Macro Theme:
Key dates ahead:
- 3/31: JOLTS, March Q End OPEX
- 4/1: ADP, Retail sales, ISM
- 4/2: Jobless claims
- 4/3: Market Closed (Good Friday)
SG Summary:
Update 6/27: The situation seems to be spiraling, and we are now very cautious into the weekend. Our best case is “nothing really happens” this weekend, and the SPX moves to the 6,475 strike into 3/31 OPEX. Our worst case, which is invoked if Crude goes >100, is VIX >40 and likely higher. We think this would mean sharp 2-3% daily downside move(s) in S&P.
3/25: We want to start looking at getting long +1-month calls in the Mag 7 names (possibly vs short index calls), as headlines appear that a long term peace deal may be in the works.

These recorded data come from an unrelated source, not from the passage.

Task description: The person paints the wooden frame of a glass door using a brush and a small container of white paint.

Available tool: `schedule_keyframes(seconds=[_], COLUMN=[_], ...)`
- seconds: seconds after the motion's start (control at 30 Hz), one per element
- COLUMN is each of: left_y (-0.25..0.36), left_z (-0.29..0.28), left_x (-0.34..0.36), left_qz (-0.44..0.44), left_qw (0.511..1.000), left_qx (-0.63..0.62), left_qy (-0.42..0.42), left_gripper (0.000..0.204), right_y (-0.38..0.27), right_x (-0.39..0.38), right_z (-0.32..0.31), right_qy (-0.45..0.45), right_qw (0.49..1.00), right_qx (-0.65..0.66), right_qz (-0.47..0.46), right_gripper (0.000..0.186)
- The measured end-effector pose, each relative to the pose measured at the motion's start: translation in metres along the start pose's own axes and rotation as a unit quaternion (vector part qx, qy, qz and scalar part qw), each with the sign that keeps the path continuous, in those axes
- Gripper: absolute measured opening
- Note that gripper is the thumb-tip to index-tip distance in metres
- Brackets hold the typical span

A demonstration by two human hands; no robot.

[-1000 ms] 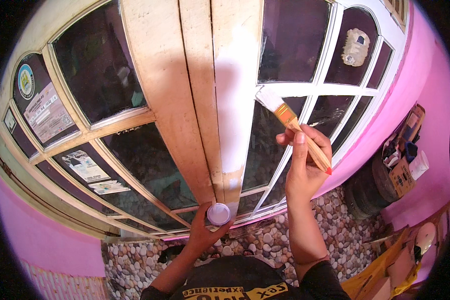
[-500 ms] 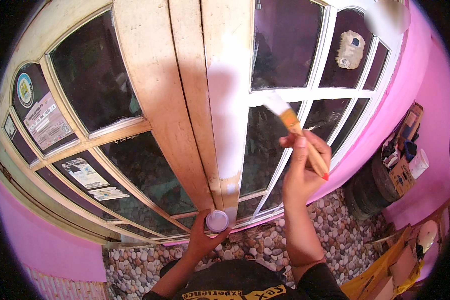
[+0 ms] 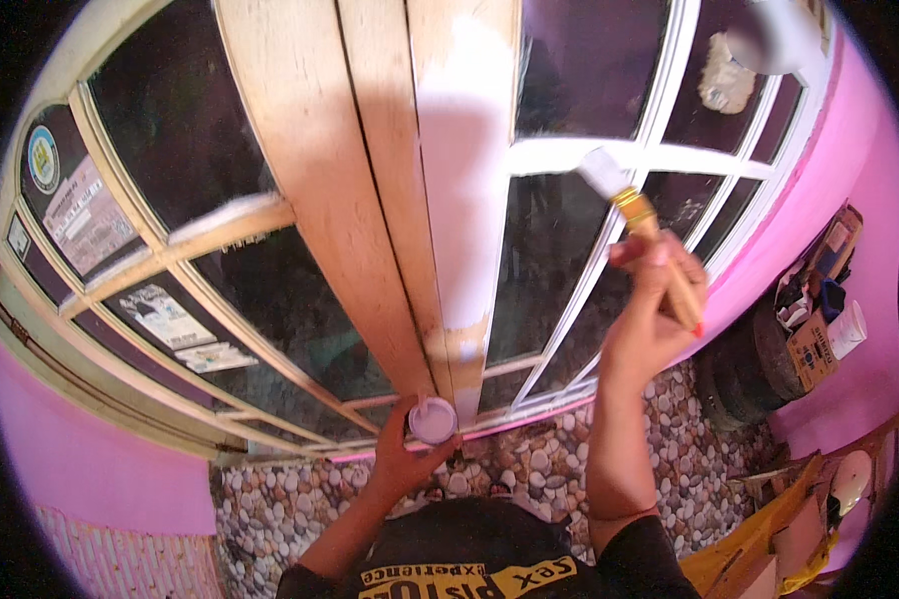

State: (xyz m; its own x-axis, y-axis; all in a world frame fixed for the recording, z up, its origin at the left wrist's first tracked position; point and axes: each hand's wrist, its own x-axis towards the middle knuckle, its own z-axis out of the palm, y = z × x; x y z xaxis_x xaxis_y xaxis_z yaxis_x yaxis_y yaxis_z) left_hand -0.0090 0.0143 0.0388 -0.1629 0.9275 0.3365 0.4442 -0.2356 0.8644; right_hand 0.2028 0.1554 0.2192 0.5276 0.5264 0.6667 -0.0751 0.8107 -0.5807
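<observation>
My right hand [image 3: 661,290] is closed round the wooden handle of a paintbrush [image 3: 631,205]. Its white-coated bristles touch or nearly touch the white crossbar [image 3: 554,157] of the right-hand glazed door. My left hand [image 3: 402,449] grips a small round cup of whitish paint [image 3: 433,423], low in front of the doors. The wide upright [image 3: 459,200] beside the glass is white down most of its length, with bare tan wood near its lower end. The left-hand door [image 3: 310,130] is mostly cream and tan wood, with a white patch on its crossbar.
Dark glass panes fill both doors, some with stickers [image 3: 80,220]. A pink wall [image 3: 859,110] curves away at right. Below it stand a dark drum [image 3: 749,364] topped with boxes and a white cup [image 3: 848,329]. Pebble-patterned floor [image 3: 539,464] lies underfoot; yellow cloth [image 3: 719,554] is at lower right.
My right hand has moved the brush rightward along the white crossbar. The view has shifted a little; my left hand still holds the paint cup at the same place.
</observation>
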Motion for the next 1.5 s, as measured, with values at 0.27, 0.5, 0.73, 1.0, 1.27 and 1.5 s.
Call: schedule_keyframes(seconds=[0.27, 0.5, 0.73, 1.0, 1.27, 1.5], left_y=[-0.005, -0.008, -0.002, 0.006, 0.011, 0.011], left_z=[-0.002, 0.012, 0.029, 0.049, 0.046, 0.032], left_x=[-0.005, -0.012, -0.020, -0.037, -0.038, -0.038], left_qz=[-0.022, -0.028, -0.056, -0.065, -0.073, -0.071], left_qw=[0.999, 0.996, 0.993, 0.988, 0.987, 0.990], left_qx=[0.033, -0.030, -0.011, -0.044, -0.064, -0.017], left_qy=[0.018, 0.078, 0.099, 0.136, 0.127, 0.122], left_gripper=[0.072, 0.073, 0.073, 0.072, 0.070, 0.073], right_y=[0.002, 0.011, 0.023, 0.036, 0.011, -0.007], right_x=[0.012, -0.013, -0.040, -0.052, -0.063, -0.073], right_z=[-0.053, -0.095, -0.123, -0.147, -0.114, -0.104], right_qy=[0.027, -0.006, -0.119, -0.287, -0.337, -0.373], right_qw=[0.999, 0.990, 0.970, 0.928, 0.886, 0.874], right_qx=[0.020, 0.063, 0.020, -0.030, 0.056, -0.004], right_qz=[0.011, 0.130, 0.212, 0.234, 0.314, 0.311], right_gripper=[0.027, 0.024, 0.030, 0.030, 0.022, 0.022])
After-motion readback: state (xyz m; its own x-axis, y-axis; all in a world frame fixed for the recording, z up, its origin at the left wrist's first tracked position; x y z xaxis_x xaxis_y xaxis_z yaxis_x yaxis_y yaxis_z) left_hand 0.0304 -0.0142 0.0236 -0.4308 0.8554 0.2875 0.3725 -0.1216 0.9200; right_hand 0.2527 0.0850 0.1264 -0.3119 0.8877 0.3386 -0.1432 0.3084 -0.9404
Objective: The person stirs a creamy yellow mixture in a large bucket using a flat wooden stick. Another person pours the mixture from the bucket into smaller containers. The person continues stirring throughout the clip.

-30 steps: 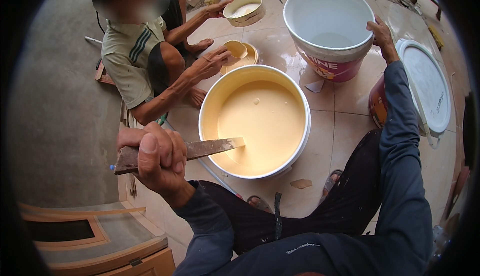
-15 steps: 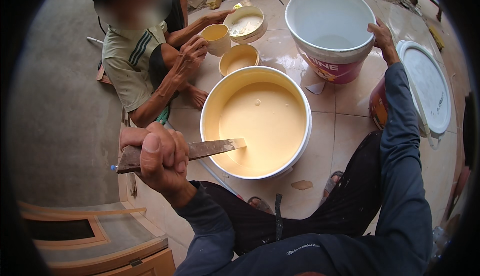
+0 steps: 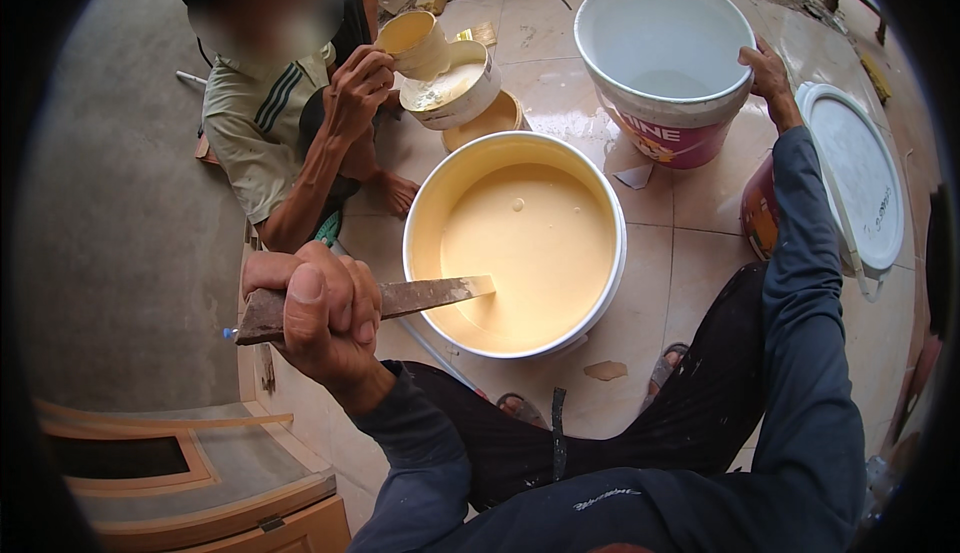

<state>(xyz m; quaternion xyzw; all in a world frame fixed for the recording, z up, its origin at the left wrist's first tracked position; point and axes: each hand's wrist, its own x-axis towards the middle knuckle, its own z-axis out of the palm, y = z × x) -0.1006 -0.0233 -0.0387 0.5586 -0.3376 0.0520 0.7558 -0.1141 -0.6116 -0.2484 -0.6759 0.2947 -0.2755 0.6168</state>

3/24: Headlines are flying, which is causing traders to re-rate risk in real time. For now, the barometer for equity risk remains Crude oil, and we generally watch <$100 oil as our level for “things are relatively ok” and we can hold 6,475, vs Crude > $100 which will be the “oh sh!t” downside (excuse our French). If Crude goes <$90 then we think its “risk on” for stocks, and we look for SPX to go >6,800.
Key SG levels for the SPX are:
- Resistance: 6,475, 6,600
- Pivot: 6,600 (bearish <, bullish >) updated 3/31
- Support: 6,250, 6,000
Founder’s Note:
Futures are up 80bps, indicating an SPX opening near 6,400. Crude, which was down to 101 is back to highs of 104.5. VIX is at 29.
The range: 6,600 resistance on news there is an end to this Iran debacle. Support for today is 6,250. After today we think that support may drop toward 6,000.
The market is obviously up after Trump said he’d consider pulling out even if the Strait isn’t open. That seems to us like a far cry from “deals on”, and the fact that CL is back near recent highs is an indication that the equity rally is fadeable. We will see.
Let’s talk about the elephant in the room first: JPM and 6,475. Before we get into this I’ll just state that the exact mechanics of this thing seems to morph over time, and may change today. The big takeaway is this: know that some big trades going off today could create large unusual moves.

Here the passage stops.